Data excerpt:
-=-=-=-=-

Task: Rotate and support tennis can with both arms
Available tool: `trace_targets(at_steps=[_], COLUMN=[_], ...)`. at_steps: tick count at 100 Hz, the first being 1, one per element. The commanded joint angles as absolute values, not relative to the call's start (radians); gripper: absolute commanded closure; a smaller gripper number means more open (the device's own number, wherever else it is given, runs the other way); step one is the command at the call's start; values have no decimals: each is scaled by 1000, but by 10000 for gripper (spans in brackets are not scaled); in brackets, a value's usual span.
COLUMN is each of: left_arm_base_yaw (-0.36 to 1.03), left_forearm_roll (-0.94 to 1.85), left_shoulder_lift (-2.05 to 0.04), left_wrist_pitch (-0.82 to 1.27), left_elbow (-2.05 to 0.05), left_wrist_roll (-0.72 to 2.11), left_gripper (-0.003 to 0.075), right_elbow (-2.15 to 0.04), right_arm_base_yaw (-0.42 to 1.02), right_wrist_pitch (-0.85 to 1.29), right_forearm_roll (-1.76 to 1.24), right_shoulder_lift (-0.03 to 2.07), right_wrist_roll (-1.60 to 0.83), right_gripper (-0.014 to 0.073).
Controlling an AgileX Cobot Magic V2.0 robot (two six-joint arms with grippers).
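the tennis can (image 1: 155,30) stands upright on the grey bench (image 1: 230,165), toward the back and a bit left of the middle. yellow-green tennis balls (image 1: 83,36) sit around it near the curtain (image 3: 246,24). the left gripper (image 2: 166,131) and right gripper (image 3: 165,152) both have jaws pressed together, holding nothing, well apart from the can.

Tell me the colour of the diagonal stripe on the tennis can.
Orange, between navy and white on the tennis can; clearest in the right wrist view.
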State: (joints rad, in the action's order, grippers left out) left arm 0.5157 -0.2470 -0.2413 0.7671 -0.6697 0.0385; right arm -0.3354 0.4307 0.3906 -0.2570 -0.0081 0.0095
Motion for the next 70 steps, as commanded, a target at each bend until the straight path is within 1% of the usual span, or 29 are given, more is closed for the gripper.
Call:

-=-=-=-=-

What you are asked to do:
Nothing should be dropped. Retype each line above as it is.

Response:
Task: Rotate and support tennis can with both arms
Available tool: `trace_targets(at_steps=[_], COLUMN=[_], ...)`. at_steps: tick count at 100 Hz, the first being 1, one per element. The commanded joint angles as absolute values, not relative to the call's start (radians); gripper: absolute commanded closure; a smaller gripper number means more open (the device's own number, wherever else it is given, runs the other way); step one is the command at the call's start; values have no decimals: each is scaled by 1000, but by 10000 for gripper (spans in brackets are not scaled); in brackets, a value's usual span.
COLUMN is each of: left_arm_base_yaw (-0.36 to 1.03), left_forearm_roll (-0.94 to 1.85), left_shoulder_lift (-2.05 to 0.04), left_wrist_pitch (-0.82 to 1.27), left_elbow (-2.05 to 0.05), left_wrist_roll (-0.72 to 2.11), left_gripper (-0.003 to 0.075), right_elbow (-2.15 to 0.04), right_arm_base_yaw (-0.42 to 1.02), right_wrist_pitch (-0.85 to 1.29), right_forearm_roll (-1.76 to 1.24), right_shoulder_lift (-0.03 to 2.07), right_wrist_roll (-1.60 to 0.83), right_gripper (-0.014 to 0.073).
Controlling an AgileX Cobot Magic V2.0 robot (two six-joint arms with grippers).
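the tennis can (image 1: 155,30) stands upright on the grey bench (image 1: 230,165), toward the back and a bit left of the middle. yellow-green tennis balls (image 1: 83,36) sit around it near the curtain (image 3: 246,24). the left gripper (image 2: 166,131) and right gripper (image 3: 165,152) both have jaws pressed together, holding nothing, well apart from the can.

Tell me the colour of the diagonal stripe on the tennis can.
Orange, between navy and white on the tennis can; clearest in the right wrist view.
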State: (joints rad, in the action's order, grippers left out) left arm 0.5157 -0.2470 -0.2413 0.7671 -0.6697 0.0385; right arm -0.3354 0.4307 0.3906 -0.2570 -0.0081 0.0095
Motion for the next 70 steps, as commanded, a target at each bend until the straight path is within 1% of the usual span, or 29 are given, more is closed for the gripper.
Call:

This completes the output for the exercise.